Thanks in advance for your input!


----------



## AirborneLady (Sep 22, 2011)

LockNLoad,

I am currently serving in Afghanistan and from my experiences I can tell you that you are in the right forum for watches. I own a Core which I picked up from the PX at FT Eustice and the Vector which I picked up at Bragg. I own numerous other watches however these two are my favorites. I had problems with my Core out here, left it in the back of the MATV and it turned into a black glob, before I did that however in the high temps out here the pixles on the face would get faint in some spots and at night they would turn back to normal color. My Vector has been nothing but a champion, the only two things I wished it had was dual time zones (one for here, one for home) and the temperature in fahrenheit instead of celsius. I work with the SF guys and the SEALs, they buy the Suunto Vectors out of the SAMS box along with the Garmin Fortrexs. Some of the SEALs I see wear the Vector (foliage green or black), 3 of them have the Core, and the rest wear PX sale G-Shocks.
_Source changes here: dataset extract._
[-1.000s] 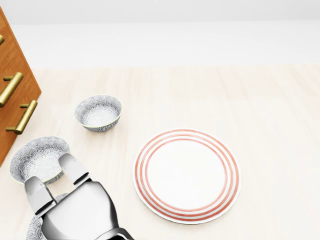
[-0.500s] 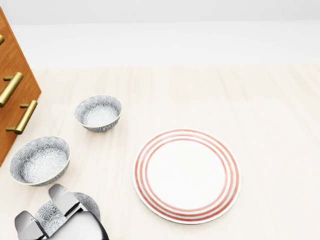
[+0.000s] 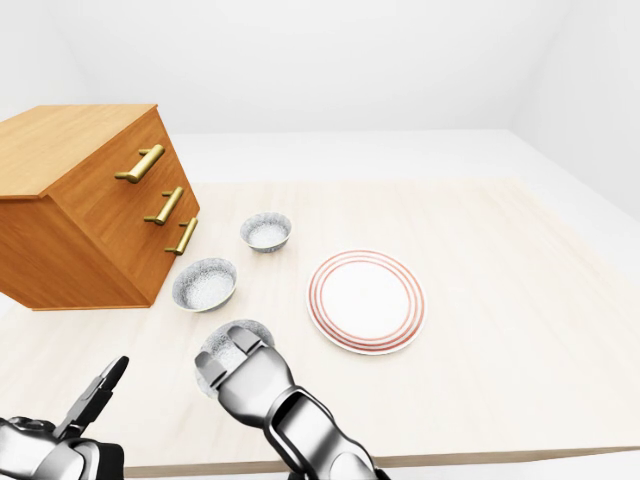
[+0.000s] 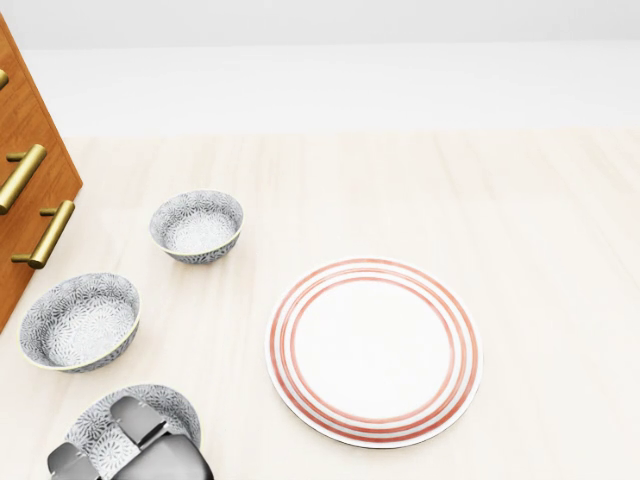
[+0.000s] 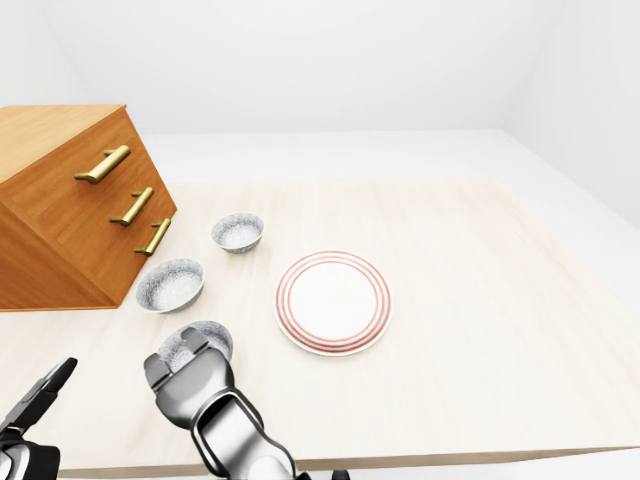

I recommend the Vector, my MARSOC buddies wear the Vector and swaer by them, they never go anywhere without that damn watch. Even at home we go out to dinner and if they can't find their watch, they feel uncomfortable and don't leave the house. My opinion is the Vector it's just a tough cookie, the Core is nice too, either one you will be happy with. -


----------



## AirborneLady (Sep 22, 2011)

Take a gander at the X10 thats popular amongst the ground pounders as well, more expensive but more to play with.


----------



## LockNLoad (Aug 15, 2010)

Hi AirborneLady,

Thank you for your input!

I have the Garmin Foretrex 401, its a nice piece of gear especially like the jumpmaster option on it.

I think the core must be fairly robust, I guess I can only get one and find out but have my Gshock to back up.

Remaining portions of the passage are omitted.